How much ATP the body needs, as well as how efficiently it produces ATP, depends on the availability of oxygen and various nutrients in the blood, as well as the heart’s ability to continually circulate blood. Maintaining a healthy cardiovascular system through a heart-healthy lifestyle, inhaling enough oxygen, and obtaining appropriate nutrients through the diet and nutraceutical supplementation are essential means of staying energetic and maintaining wellness.

(4) If Our Mitochondria Are Healthy, Then So Are We.

Our health is directly related to the integrity of our mitochondria. Mitochondria, “powerhouse” organelles within all of our cells, are responsible for producing 90 percent of the body’s energy. Highly concentrated in the heart, mitochondria comprise 35 percent of myocyte, or heart, cells. While a skeletal muscle cell will only contain, on average, 200 mitochondria, a typical myocyte contains approximately 5,000 mitochondria.

Structurally, mitochondria have outer and inner membranes through which nutrients, ATP and ADP molecules, and waste products such as carbon dioxide and water are exchanged. To be used for energy by the cell, ATP produced in the mitochondria must be transported out into the cytosol, or surrounding fluid portion of the cell. As well, the resulting ADP (energy substrate) must enter the mitochondria to be recycled back into ATP.

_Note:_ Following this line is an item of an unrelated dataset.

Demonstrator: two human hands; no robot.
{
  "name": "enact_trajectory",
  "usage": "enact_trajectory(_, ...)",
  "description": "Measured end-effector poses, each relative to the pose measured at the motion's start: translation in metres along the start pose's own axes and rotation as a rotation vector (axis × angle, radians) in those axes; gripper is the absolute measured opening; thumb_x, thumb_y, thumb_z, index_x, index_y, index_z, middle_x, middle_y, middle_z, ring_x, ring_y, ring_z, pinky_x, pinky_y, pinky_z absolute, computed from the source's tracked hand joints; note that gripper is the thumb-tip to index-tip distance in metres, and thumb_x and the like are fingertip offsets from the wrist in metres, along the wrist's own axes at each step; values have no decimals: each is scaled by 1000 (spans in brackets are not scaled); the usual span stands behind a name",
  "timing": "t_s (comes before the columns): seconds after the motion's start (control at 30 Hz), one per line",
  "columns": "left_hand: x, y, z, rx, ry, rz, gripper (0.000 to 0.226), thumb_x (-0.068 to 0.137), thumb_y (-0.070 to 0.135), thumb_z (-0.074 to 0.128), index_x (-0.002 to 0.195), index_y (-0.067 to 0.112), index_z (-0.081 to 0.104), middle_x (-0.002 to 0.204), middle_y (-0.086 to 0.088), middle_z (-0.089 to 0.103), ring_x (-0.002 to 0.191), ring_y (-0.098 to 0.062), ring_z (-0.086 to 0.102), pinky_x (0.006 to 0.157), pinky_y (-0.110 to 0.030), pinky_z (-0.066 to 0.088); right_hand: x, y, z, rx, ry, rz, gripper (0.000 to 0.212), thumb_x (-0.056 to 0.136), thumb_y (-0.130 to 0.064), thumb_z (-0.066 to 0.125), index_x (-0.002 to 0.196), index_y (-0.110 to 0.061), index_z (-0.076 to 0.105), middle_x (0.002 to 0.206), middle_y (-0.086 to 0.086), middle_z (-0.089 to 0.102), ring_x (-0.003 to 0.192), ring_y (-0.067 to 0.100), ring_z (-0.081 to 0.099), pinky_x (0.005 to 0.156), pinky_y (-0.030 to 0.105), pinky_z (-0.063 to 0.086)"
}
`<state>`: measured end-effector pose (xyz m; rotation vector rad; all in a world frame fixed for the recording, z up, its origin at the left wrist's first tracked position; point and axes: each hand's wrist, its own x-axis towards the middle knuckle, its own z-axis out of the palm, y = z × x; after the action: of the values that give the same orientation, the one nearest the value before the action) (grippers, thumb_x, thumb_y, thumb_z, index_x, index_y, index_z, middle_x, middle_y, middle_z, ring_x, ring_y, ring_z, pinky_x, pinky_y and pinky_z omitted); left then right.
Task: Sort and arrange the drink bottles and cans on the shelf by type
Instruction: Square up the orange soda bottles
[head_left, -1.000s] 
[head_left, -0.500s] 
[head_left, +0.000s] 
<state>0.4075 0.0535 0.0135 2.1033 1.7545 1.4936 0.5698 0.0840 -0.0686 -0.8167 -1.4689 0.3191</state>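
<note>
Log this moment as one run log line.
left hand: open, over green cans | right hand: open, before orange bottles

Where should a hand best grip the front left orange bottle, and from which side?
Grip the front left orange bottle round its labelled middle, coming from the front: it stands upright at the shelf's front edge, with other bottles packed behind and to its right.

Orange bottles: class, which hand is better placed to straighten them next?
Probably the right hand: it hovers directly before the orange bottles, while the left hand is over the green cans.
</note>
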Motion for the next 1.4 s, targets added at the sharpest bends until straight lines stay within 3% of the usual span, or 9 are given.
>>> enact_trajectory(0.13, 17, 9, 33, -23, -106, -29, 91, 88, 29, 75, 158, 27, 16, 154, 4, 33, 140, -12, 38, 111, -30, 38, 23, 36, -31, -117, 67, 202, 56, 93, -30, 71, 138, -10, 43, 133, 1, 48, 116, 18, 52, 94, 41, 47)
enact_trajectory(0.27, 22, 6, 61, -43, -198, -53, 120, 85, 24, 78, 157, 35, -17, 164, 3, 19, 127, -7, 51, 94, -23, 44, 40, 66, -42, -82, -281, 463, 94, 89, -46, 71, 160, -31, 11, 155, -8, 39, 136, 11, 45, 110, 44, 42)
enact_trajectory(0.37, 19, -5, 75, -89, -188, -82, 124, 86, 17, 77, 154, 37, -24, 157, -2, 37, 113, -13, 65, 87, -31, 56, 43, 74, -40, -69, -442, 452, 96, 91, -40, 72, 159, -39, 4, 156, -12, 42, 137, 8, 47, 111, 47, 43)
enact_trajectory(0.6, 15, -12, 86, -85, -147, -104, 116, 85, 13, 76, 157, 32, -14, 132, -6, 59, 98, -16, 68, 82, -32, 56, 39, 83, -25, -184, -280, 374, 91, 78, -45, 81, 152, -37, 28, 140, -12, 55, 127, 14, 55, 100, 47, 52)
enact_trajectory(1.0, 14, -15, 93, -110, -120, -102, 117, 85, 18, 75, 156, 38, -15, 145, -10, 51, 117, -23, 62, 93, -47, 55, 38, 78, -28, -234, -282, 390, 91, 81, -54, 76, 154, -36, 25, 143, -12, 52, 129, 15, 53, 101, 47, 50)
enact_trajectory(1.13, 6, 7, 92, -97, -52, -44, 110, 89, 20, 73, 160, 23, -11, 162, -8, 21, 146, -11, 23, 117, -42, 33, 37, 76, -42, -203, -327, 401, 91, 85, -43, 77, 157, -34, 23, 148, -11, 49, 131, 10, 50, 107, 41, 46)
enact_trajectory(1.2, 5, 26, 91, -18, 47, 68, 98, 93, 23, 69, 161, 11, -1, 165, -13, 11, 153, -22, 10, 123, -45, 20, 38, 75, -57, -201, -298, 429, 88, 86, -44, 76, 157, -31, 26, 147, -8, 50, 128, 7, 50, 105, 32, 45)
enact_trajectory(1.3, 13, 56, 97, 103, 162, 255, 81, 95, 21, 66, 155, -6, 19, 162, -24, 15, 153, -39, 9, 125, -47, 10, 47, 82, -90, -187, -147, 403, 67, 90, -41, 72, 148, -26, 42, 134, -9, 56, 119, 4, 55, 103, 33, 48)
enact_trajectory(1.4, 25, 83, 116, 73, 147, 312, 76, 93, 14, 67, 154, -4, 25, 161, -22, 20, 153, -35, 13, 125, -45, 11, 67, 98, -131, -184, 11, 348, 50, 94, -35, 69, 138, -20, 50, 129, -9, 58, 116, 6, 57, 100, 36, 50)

Protecting the integrity of mitochondrial membranes is central to health maintenance. Free radicals produced during respiration and other metabolic processes and ingested or inhaled toxins can degrade mitochondrial membranes and DNA. While healthy membranes permit the continual, cyclic exchange of nutrients for waste products, as well as ATP production, damaged membranes inhibit energy production and permit the build-up of toxic chemical waste within cells which can ultimately lead to disease.

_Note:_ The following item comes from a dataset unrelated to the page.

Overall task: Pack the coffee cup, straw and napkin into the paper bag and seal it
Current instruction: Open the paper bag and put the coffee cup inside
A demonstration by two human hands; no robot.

(5) The “Awesome Foursome” Can Boost ATP Production and Help Prevent Degenerative Diseases.

Supporting biochemical processes by which cells produce energy for vital activities is a primary means of preventing degenerative diseases. While we cannot take an ATP pill, we can do the next best thing by supporting our bodies in producing it. As we can fertilize a garden so that it blooms, we can enrich our mitochondria with essential nutrients that facilitate ATP production and protect mitochondrial structures. I strongly suggest doing so with nutrients I call the “awesome foursome”: coenzyme Q10 (CoQ10), L-carnitine, D-ribose, and magnesium.

This dream team of metabolic cardiology features individual talents which best work synergistically. As transporters of vital substances like electrons and fatty acids, CoQ10 and L-carnitine are responsible for several facets of the ATP production process. Additionally CoQ10 acts as an antioxidant to protect mitochondrial membranes from free-radical damage. A sugar, D-ribose supports CoQ10 and carnitine’s abilities by maintaining a healthy pool of energy substrates.By partnering in over 300 enzymatic reactions in the body, including ATP production and muscle relaxation, magnesium helps improve metabolic efficiency.

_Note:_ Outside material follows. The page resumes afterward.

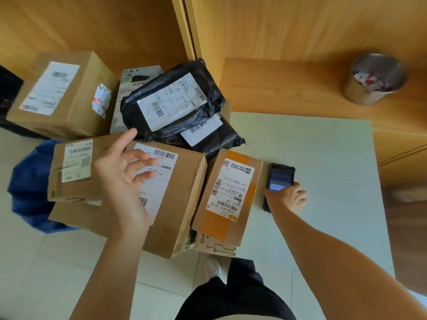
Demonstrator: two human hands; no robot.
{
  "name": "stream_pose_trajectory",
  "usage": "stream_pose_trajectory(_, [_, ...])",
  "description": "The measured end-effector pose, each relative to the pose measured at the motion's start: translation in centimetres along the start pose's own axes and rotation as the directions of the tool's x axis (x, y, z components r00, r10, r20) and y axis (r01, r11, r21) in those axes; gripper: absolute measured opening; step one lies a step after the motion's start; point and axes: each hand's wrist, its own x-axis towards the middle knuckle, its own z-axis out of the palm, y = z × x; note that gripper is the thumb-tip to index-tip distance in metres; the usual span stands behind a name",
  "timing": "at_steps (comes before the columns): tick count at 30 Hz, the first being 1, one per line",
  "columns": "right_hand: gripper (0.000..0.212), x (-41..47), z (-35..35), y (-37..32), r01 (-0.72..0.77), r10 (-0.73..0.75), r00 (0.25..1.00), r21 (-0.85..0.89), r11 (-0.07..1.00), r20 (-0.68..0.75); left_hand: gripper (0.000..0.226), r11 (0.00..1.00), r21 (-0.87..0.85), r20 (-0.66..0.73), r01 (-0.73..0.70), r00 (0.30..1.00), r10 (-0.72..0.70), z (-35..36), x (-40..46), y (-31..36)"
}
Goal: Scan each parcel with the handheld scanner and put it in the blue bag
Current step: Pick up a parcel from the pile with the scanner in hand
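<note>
— Looking down, we see our left hand (126, 174) hovering, fingers spread, over the cardboard parcel (175, 195).
— And our right hand (287, 197) curls round the handheld scanner (279, 179) on the table (323, 158); the blue bag (30, 188) sits left.

scanner (280, 179) – black, flat on table | parcels (171, 195) – piled | blue bag (30, 185) – floor, left

Lighting: bright, even, warm daylight; shadows soft. Wide-angle bending at edges; slight motion blur, softest at corners.
</note>
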Motion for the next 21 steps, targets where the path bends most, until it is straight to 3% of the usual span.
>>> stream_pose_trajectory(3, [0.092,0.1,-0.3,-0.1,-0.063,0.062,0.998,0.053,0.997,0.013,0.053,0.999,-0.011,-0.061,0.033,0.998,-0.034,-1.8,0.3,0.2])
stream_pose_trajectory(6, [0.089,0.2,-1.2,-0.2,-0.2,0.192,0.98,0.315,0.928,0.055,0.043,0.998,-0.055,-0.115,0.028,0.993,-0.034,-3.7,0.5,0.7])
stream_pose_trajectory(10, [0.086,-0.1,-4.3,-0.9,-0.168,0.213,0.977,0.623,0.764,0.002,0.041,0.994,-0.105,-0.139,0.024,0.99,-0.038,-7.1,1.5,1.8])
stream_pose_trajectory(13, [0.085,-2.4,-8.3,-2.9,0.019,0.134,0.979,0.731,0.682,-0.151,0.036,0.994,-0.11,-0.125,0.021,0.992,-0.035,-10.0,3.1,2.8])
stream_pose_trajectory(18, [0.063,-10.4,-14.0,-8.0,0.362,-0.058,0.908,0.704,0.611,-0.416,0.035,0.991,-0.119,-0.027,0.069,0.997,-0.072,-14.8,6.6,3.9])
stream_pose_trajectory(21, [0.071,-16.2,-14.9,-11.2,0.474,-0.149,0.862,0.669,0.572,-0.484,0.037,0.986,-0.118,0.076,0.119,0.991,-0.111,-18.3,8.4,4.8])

Ingesting the awesome foursome becomes especially important when our energy demands start to exceed our natural production of ATP; increasing age, illness, a lack of oxygen (ischemia), and nutritional deficiencies can all contribute to ATP imbalance in the body. Supplementing with, and consuming through food, the “awesome foursome,” as well as essential fatty acids and low-glycemic, vitamin-filled sources of glucose can help us boost ATP production, and therefore help prevent and treat degenerative diseases like cardiovascular disease.


1. Ahmedin Jemal, DVM, PhD, Elizabeth Ward, PhD, et al.  Trends in the Leading Cause of Death in the U.S. 1970-2002 JAMA 2005;294:1255-1259.